Work item:
Transcribe all of the data, leaving nothing out and changing nothing.
■ ■ ■ ■
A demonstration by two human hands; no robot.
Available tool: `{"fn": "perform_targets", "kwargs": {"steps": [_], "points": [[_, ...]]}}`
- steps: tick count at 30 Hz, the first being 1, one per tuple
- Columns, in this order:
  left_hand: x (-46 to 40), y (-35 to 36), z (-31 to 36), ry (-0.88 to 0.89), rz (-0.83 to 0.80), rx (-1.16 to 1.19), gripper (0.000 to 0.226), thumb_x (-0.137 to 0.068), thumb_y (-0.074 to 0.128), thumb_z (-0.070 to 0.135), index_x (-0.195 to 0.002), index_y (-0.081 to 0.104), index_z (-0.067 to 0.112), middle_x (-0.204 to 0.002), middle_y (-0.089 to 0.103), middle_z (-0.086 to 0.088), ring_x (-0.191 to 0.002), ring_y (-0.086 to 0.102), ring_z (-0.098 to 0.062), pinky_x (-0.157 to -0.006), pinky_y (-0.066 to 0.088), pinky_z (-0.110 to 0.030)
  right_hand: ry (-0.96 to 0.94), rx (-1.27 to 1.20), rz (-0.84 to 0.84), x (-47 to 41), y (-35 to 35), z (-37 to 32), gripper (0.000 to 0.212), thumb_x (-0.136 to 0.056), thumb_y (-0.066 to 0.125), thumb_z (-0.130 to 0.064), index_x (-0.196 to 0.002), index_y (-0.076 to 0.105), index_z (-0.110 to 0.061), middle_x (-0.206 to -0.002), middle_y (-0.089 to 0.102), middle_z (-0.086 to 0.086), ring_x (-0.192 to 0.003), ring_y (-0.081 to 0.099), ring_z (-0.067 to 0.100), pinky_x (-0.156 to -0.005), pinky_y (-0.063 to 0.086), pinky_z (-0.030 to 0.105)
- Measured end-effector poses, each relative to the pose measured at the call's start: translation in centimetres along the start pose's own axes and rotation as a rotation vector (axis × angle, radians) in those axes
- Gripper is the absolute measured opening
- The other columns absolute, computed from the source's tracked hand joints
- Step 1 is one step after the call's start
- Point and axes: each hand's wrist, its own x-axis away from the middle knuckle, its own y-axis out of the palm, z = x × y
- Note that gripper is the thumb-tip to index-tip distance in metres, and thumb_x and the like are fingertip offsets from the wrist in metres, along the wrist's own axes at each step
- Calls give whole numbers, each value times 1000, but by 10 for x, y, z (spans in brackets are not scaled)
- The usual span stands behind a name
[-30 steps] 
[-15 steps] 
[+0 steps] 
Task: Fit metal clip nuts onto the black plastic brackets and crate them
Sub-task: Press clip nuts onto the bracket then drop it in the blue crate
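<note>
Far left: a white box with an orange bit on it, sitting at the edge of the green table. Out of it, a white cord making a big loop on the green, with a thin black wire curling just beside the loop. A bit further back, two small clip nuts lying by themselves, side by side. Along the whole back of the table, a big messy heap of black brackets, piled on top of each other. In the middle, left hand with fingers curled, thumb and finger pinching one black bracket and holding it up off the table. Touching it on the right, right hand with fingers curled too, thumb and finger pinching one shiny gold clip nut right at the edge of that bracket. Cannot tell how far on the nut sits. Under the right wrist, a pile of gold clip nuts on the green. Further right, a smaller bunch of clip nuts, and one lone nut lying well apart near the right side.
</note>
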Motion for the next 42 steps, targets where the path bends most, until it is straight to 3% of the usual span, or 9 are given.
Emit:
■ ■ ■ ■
Result of this task:
A demonstration by two human hands; no robot.
Available tool: `{"fn": "perform_targets", "kwargs": {"steps": [_], "points": [[_, ...]]}}`
- steps: tick count at 30 Hz, the first being 1, one per tuple
- Columns, in this order:
  left_hand: x (-46 to 40), y (-35 to 36), z (-31 to 36), ry (-0.88 to 0.89), rz (-0.83 to 0.80), rx (-1.16 to 1.19), gripper (0.000 to 0.226), thumb_x (-0.137 to 0.068), thumb_y (-0.074 to 0.128), thumb_z (-0.070 to 0.135), index_x (-0.195 to 0.002), index_y (-0.081 to 0.104), index_z (-0.067 to 0.112), middle_x (-0.204 to 0.002), middle_y (-0.089 to 0.103), middle_z (-0.086 to 0.088), ring_x (-0.191 to 0.002), ring_y (-0.086 to 0.102), ring_z (-0.098 to 0.062), pinky_x (-0.157 to -0.006), pinky_y (-0.066 to 0.088), pinky_z (-0.110 to 0.030)
  right_hand: ry (-0.96 to 0.94), rx (-1.27 to 1.20), rz (-0.84 to 0.84), x (-47 to 41), y (-35 to 35), z (-37 to 32), gripper (0.000 to 0.212), thumb_x (-0.136 to 0.056), thumb_y (-0.066 to 0.125), thumb_z (-0.130 to 0.064), index_x (-0.196 to 0.002), index_y (-0.076 to 0.105), index_z (-0.110 to 0.061), middle_x (-0.206 to -0.002), middle_y (-0.089 to 0.102), middle_z (-0.086 to 0.086), ring_x (-0.192 to 0.003), ring_y (-0.081 to 0.099), ring_z (-0.067 to 0.100), pinky_x (-0.156 to -0.005), pinky_y (-0.063 to 0.086), pinky_z (-0.030 to 0.105)
- Measured end-effector poses, each relative to the pose measured at the call's start: translation in centimetres along the start pose's own axes and rotation as a rotation vector (axis × angle, radians) in those axes
- Gripper is the absolute measured opening
- The other columns absolute, computed from the source's tracked hand joints
- Step 1 is one step after the call's start
- Point and axes: each hand's wrist, its own x-axis away from the middle knuckle, its own y-axis out of the palm, z = x × y
- Note that gripper is the thumb-tip to index-tip distance in metres, and thumb_x and the like are fingertip offsets from the wrist in metres, along the wrist's own axes at each step
- Calls give whole numbers, each value times 1000, but by 10 for x, y, z (spans in brackets are not scaled)
- The usual span stands behind a name
[-30 steps] 
[-15 steps] 
[+0 steps] 
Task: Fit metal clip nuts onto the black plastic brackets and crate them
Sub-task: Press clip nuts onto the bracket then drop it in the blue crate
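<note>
Far left: a white box with an orange bit on it, sitting at the edge of the green table. Out of it, a white cord making a big loop on the green, with a thin black wire curling just beside the loop. A bit further back, two small clip nuts lying by themselves, side by side. Along the whole back of the table, a big messy heap of black brackets, piled on top of each other. In the middle, left hand with fingers curled, thumb and finger pinching one black bracket and holding it up off the table. Touching it on the right, right hand with fingers curled too, thumb and finger pinching one shiny gold clip nut right at the edge of that bracket. Cannot tell how far on the nut sits. Under the right wrist, a pile of gold clip nuts on the green. Further right, a smaller bunch of clip nuts, and one lone nut lying well apart near the right side.
</note>
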Motion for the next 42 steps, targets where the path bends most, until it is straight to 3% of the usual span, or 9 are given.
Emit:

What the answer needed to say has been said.